Is The Financials Sector Sending A Warning Signal Or A Rotation Signal?
- Chris Kline

- Feb 25
- 2 min read
1.) FINANCIALS – Is the Financials sector a “canary in the coal mine”? Maybe. But I do know that we don't get sustainable bull markets in America without financials. When banks, brokers, and asset managers are participating, the market structure is healthy. When they're not, problems tend to follow. On Monday, the Financial Sector Index Fund (XLF) closed at its lowest level relative to the S&P 500 Index Fund (SPY) since 2020. Could it bounce from here? Sure, it is at a strong level of support (see chart). If this is just a short-term shakeout, fine. Bull markets rotate all the time. Is this an alarm? Maybe. When large-cap financials are underperforming this badly for this long, it's rarely random…and there are some divergences to watch too. Small-cap financials are near multi-year highs, but large-cap financials are near 8-month lows. When credit expands and capital flows freely, financials tend to lead, which is why they signal well. When they struggle, it often shows up elsewhere soon after. If this chart below reverses quickly, we can chalk it up to rotation. Bull markets digest gains. Leadership shifts. That's normal. Right now, internal indicators suggest we should see this ratio start to bounce/recover, which would indicate that rotation scenario. We just have to see if it gets back above those 2020 lows fairly quickly.

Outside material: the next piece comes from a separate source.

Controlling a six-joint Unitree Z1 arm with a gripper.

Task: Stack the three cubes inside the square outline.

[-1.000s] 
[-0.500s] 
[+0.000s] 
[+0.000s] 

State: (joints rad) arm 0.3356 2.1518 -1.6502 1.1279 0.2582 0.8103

2.) JAPAN – Global equities also continue to signal a “goldilocks” economic environment where growth is accelerating while inflation is decelerating. It wasn’t that long ago that everyone thought Japan was going to be the catalyst to be the next market wrecking ball. That was mostly based on their longer-term government bond yields moving up so hard. Everyone thought the famous “carry trade” was going to unwind faster than markets could handle and…boom! You might remember I wrote about that issue back on JAN 14 and called it noise, and on JAN 22 I said that Japan’s economic problems are not likely end-of-the-world problems. Since JAN 20, the Japanese Gov’t Bond (JGB) 30-year yield has gone from 3.91% to 3.39%...a significant and important drop. Japanese longer-term bond yields are not in a bearish (downward bias) trend. Could they move up from here? Sure, but there’s a headwind for them now that they are in a bearish trend. Japanese stocks (Nikkei 225) are up 14.85% so far in 2026 (we have exposure via VEA).
3.) VIX – VIX has been playing chopsticks lately…up, down, up, down. Right now it is doing that within a neutral trend zone...neither bullish nor bearish. The TREND range 1 week ago was 22.45-19.20…now it is 19.54-16.94. A lower shifting VIX (volatility) trend range tends to be good for stock prices. The likelihood is that we continue to get this sideways chop, creating more choppiness for equities as well. Mortgage rates are dropping again with bond yields in a bearish trend along with bond volatility (MOVE Index) being calm.